Red Hat Bugzilla – Bug 499479
rpm import of key should not duplicate duplicate keys
Last modified: 2013-03-07 07:54:13 EST
Presently a key imported (w 'rpm --import') will be accepted on every invocation and duplicates added.
This behavior is annoying, but is much worse when compounded with the inability to easily detect a key's presence. Though the fingerprint (appears) to be stored in the Version and Release fields, its not clear that this behavior is guaranteed nor is it easily scripted (presumably via zeroing a gpg keyring, importing, extracting signature of installed keys, and then comparing against RPM database).
The only other apparent alternative (incompletely listed in bug 76899 comment 2) would be to extract all keys, combine with desired import key, remove duplicates, and reimport. This is all rather silly compared to simply not importing a duplicate in the first place.

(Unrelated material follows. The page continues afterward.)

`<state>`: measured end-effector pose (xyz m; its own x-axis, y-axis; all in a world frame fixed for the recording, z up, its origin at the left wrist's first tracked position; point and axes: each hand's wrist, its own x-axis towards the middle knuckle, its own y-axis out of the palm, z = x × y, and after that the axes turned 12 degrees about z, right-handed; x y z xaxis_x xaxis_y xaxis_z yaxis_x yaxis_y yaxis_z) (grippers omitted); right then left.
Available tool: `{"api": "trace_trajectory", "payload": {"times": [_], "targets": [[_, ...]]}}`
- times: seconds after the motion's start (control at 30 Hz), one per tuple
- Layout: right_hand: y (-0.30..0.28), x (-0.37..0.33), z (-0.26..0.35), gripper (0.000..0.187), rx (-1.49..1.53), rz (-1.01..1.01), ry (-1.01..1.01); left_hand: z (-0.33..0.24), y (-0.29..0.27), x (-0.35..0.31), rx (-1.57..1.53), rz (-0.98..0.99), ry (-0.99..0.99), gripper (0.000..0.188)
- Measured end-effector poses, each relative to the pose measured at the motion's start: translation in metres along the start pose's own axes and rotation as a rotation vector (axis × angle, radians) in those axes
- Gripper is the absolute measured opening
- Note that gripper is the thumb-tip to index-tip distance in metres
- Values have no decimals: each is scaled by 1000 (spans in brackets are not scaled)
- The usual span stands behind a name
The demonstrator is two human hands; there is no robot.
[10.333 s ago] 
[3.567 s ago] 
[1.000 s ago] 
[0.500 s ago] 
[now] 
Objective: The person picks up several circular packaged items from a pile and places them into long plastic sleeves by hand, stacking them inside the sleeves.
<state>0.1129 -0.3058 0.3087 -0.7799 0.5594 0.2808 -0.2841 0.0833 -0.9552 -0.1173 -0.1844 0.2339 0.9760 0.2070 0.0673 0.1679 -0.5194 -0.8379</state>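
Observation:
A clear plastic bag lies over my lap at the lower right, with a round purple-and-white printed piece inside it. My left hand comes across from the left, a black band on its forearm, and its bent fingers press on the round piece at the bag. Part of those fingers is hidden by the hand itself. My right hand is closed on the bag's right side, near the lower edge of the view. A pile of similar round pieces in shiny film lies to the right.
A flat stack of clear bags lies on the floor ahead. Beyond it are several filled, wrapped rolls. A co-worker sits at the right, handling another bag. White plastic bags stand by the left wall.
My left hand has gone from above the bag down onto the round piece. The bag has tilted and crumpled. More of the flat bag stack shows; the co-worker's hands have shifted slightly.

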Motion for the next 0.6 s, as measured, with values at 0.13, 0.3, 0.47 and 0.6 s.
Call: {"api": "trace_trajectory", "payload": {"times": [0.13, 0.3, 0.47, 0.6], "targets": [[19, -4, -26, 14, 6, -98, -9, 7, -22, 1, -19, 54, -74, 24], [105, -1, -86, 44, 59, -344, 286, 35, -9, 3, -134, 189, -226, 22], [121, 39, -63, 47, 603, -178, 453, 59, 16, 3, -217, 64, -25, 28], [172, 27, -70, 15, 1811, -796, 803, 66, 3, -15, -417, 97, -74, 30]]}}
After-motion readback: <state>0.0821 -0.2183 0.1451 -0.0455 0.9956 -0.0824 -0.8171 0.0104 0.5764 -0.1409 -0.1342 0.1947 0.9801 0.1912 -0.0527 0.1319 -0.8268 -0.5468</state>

A replace-on-duplicate would be reasonable, however I would think a graceful-failure-on-duplicate would be preferable to avoid unnecessary write operations on the rpmdb.
This request was evaluated by Red Hat Engineering for inclusion in a Red Hat Enterprise Linux maintenance release.
Red Hat does not currently plan to provide this change in a Red Hat Enterprise Linux update release for currently deployed products.
With the goal of minimizing risk of change for deployed systems, and in response to customer and partner requirements, Red Hat takes a conservative approach when evaluating enhancements for inclusion in maintenance updates for currently deployed products. The primary objectives of update releases are to enable new hardware platform support and to resolve critical defects.
However this has been fixed in Red Hat Enterprise Linux 6, where rpm no longer imports duplicate keys.